On August 10, 2016, we entered into an At Market Issuance Sales Agreement, or the FBR Sales Agreement, with FBR Capital Markets & Co., or FBR, pursuant to which we may offer and sell from time to time through FBR, as our agent, up to $196,615,000 maximum aggregate amount of our common stock, Series B Preferred Stock, and Series C Preferred Stock, in such amounts as we may specify by notice to FBR, in accordance with the terms and conditions set forth in the FBR Sales Agreement. During the year ended December 31, 2020, we did not sell any shares of Series C Preferred Stock under the FBR Sales Agreement. At December 31, 2020, there was approximately $152.7 million available for sale and issuance under the FBR Sales Agreement.
On October 3, 2011, we announced that our Board authorized a share repurchase program which permits us to acquire up to 2,000,000 shares of our common stock. The shares are expected to be acquired at prevailing prices through open market transactions. The manner, price, number and timing of share repurchases will be subject to market conditions and applicable SEC rules. Our Board also authorized the Company to purchase an amount of our common stock up to the amount of common stock sold through our 2015 Dividend Reinvestment and Stock Purchase Plan. Subsequently, our Board authorized the Company to acquire an aggregate of an additional 45,000,000 shares (pursuant to six separate authorizations) between December 13, 2013 and January 22, 2016. In December 2019, our Board decided to no longer include the amount of common stock sold through our Dividend Reinvestment and Stock Purchase Plan as an amount of stock available for repurchase under our share repurchase program. During the year ended December 31, 2020, we did not repurchase any shares of our common stock.
Our Dividend Reinvestment and Stock Purchase Plan allows stockholders and non-stockholders to purchase shares of our common stock and to reinvest dividends therefrom to acquire additional shares of our common stock. On March 15, 2018, we filed a shelf registration statement on Form S-3 with the SEC, which was declared effective on March 26, 2018, registering up to 15,303,119 shares of our common stock for our 2018 Dividend Reinvestment and Stock Purchase Plan, or the 2018 DRP Plan. During the year ended December 31, 2020, we issued an aggregate of 392,166 shares of our common stock at a weighted average price of $2.00 per share under the 2018 DRP Plan, resulting in net proceeds to us of approximately $763 thousand.

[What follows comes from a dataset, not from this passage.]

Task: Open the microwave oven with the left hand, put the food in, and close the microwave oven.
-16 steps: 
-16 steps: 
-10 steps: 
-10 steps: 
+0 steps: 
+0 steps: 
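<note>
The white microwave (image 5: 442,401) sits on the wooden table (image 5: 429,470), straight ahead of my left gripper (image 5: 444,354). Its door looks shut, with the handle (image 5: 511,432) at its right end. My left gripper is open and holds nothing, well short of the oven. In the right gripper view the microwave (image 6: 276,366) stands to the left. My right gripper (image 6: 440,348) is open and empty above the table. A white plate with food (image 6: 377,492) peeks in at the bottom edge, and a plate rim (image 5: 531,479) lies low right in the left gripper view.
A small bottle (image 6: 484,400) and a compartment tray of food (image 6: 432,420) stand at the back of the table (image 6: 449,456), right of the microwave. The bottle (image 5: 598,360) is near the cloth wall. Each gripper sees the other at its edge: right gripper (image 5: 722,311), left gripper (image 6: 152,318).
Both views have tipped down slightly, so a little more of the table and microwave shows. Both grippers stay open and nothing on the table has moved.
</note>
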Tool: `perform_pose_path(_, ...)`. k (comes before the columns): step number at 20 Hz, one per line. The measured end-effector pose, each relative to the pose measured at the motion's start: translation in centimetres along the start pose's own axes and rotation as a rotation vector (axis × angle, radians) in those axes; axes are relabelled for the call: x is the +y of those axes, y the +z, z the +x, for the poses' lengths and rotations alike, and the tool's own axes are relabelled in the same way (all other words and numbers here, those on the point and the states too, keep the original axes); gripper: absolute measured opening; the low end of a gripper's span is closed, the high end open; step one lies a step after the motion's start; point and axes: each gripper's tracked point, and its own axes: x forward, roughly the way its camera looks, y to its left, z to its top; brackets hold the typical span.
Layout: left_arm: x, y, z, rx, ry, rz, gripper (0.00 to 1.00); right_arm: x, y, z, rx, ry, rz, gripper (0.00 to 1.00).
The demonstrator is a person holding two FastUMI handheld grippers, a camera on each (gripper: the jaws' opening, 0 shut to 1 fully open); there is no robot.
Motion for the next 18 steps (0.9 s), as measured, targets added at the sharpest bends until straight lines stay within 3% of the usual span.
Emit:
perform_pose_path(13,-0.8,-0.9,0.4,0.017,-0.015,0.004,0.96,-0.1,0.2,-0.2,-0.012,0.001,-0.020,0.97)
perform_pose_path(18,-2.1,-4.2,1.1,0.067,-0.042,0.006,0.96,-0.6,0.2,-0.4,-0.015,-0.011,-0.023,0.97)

On April 4, 2019, we filed a shelf registration statement on Form S-3 with the SEC, offering up to $490,236,182 maximum offering price of our capital stock. The registration statement was declared effective on April 19, 2019. At December 31, 2020, approximately $490.2 million of our capital stock was available for future issuance under the registration statement.

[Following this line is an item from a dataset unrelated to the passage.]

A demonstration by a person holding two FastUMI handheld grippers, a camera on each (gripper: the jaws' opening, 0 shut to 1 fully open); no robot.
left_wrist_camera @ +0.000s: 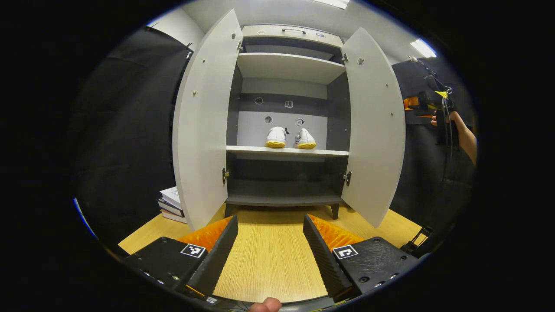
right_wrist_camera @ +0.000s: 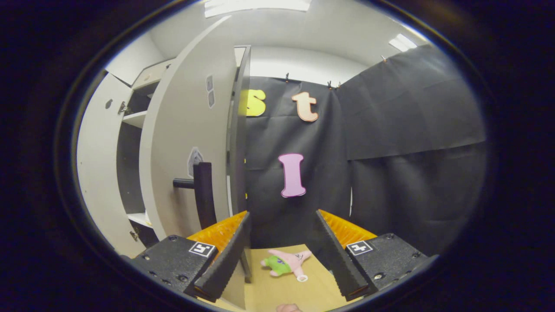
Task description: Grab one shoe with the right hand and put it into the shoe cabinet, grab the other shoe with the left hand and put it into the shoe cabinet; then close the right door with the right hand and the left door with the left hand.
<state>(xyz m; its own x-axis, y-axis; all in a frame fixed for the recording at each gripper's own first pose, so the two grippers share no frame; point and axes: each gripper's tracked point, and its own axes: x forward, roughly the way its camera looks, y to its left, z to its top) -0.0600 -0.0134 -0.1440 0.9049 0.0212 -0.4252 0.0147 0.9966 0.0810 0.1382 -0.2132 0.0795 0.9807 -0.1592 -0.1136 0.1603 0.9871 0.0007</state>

On August 5, 2014, we filed a registration statement on Form S-8 with the SEC to register an aggregate of up to 2,000,000 shares of our common stock to be issued pursuant to the Anworth Mortgage Asset Corporation 2014 Equity Compensation Plan, or the 2014 Equity Plan. During the year ended December 31, 2020, we issued an aggregate of 8,000 restricted stock units (or phantom shares) under the 2014 Equity Plan.
NOTE 13. TRANSACTIONS WITH AFFILIATES
Management Agreement and Externalization
Effective as of December 31, 2011, we entered into the Management Agreement with our Manager, pursuant to which our day-to-day operations are being conducted by our Manager. Our Manager is supervised and directed by our board of directors and is responsible for (i) the selection, purchase and sale of our investment portfolio; (ii) our financing and hedging activities; and (iii) providing us with portfolio management and administrative services. Our Manager will also perform such other services and activities relating to our assets and operations as may be appropriate. In exchange for services, our Manager receives a management fee, paid monthly in arrears, in an amount equal to one-twelfth of 1.20% of our Equity (as defined in the Management Agreement).
On the effective date of the Management Agreement, the employment agreements with our executives were terminated, our employees became employees of our Manager, and we took such other actions as we believed were reasonably necessary to implement the Management Agreement and externalize our management function.